Tempi di cambiamento per l’Inps. Il Presidente Tito Boeri ha firmato tre atti che prevedono una maggiore presenza sul territorio, una riqualificazione del personale tesa al ringiovanimento e una razionalizzazione della dirigenza.

Gli atti dal laconico titolo “determinazione del presidente” sono state pubblicate sul sito dell’INPS, con tanto di allegati tesi a ridisegnare l’ente.

Quali saranno gli effetti della riorganizzazione INPS

L’obiettivo dichiarato è quello di aumentare la presenza sul territorio, riqualificando e ringiovanendo. I cambiamenti inizieranno a produrre effetti da settembre, stabilizzando dipendenti in comando e riducendo, invece, le postazioni dirigenziali, che scenderanno da 48 a 36.

Le determinazioni prevedono poi una rotazione degli incarichi, con una durata non inferiore a 3 anni ma non superiore a 5

Prevista anche una delocazione, con lo spostamento di molte posizioni in periferia.

Nuove assunzioni INPS

Da quanto si evince dai tre atti è prevista anche l’assunzione di nuovi funzionari, con un bando per 500-600 posti.

INPS: una riorganizzazione dell’Inps era già annunciata

L’intenzione di proporre un nuovo modello di fornitura dei servizi era già stato messo in chiaro a febbraio, nei primi giorni di carica dei nuovi vertici: una riorganizzazione necessaria anche a seguito dell’avvenuto accorpamento di Inpdap e Enpals, per completare il processo di integrazione tra i diversi enti previdenziali ora confluiti nell’Inps, migliorandone il coordinamento e l’aggregazione delle funzioni.

Si dichiarava da subito la volontà di incentrare la nuova INPS sulla centralità dell’utente, sulla digitalizzazione e la multicanalità, puntando altresì alla riduzione dei costi e all’incremento delle performance.

Si guarda quindi ad un approccio consulenziale e personalizzato, basato sui potenziali bisogni specifici di ogni utente.

L’INPS guarda all’Internet, per un’evoluzione multicanale

Nel nuovo disegno dell’ente non poteva che porsi centralità nel web, capace di garantire il rapporto diretto con l’utente e modalità più efficaci e facilitate di interazione con gli intermediari.
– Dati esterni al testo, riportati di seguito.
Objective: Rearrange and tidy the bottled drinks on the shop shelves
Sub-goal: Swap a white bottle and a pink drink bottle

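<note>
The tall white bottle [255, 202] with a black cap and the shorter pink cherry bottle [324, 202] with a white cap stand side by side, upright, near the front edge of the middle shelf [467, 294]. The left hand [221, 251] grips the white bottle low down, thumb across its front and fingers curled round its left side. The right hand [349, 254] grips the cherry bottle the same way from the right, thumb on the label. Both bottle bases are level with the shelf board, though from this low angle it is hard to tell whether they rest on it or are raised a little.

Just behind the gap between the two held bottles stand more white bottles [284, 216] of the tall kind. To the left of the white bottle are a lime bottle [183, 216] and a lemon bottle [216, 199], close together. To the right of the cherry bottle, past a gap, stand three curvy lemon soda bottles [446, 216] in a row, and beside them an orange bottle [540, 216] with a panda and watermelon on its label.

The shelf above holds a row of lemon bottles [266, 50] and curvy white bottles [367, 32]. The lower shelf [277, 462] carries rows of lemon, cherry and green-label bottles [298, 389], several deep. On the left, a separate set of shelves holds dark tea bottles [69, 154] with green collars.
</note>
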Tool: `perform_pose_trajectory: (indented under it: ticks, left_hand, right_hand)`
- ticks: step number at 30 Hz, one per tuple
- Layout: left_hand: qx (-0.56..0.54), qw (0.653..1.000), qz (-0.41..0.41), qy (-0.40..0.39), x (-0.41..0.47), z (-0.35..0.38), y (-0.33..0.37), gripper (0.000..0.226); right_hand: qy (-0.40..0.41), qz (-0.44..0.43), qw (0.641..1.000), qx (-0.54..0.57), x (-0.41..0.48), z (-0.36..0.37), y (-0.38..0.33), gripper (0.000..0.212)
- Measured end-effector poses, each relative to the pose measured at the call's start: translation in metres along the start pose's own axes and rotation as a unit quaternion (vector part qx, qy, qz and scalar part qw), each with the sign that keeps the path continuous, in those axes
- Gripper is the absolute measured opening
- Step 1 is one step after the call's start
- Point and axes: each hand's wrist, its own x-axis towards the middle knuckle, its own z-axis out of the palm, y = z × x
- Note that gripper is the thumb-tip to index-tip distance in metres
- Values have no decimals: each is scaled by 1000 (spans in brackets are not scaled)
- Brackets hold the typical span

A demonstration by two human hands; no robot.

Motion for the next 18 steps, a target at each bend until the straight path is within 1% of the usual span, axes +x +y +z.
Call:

Del resto, puntare sul web vuol dire anche ridurre i costi di funzionamento, mettendosi in linea con tutti gli altri sistemi di intermediazione, sempre più incentrati sulla digitalizzazione delle prestazioni e servizi.

Tale tipo di transizione radicale si svolgerà comunque su un arco di tempo di tre anni, ci sarà il tempo di abituarsi gradualmente.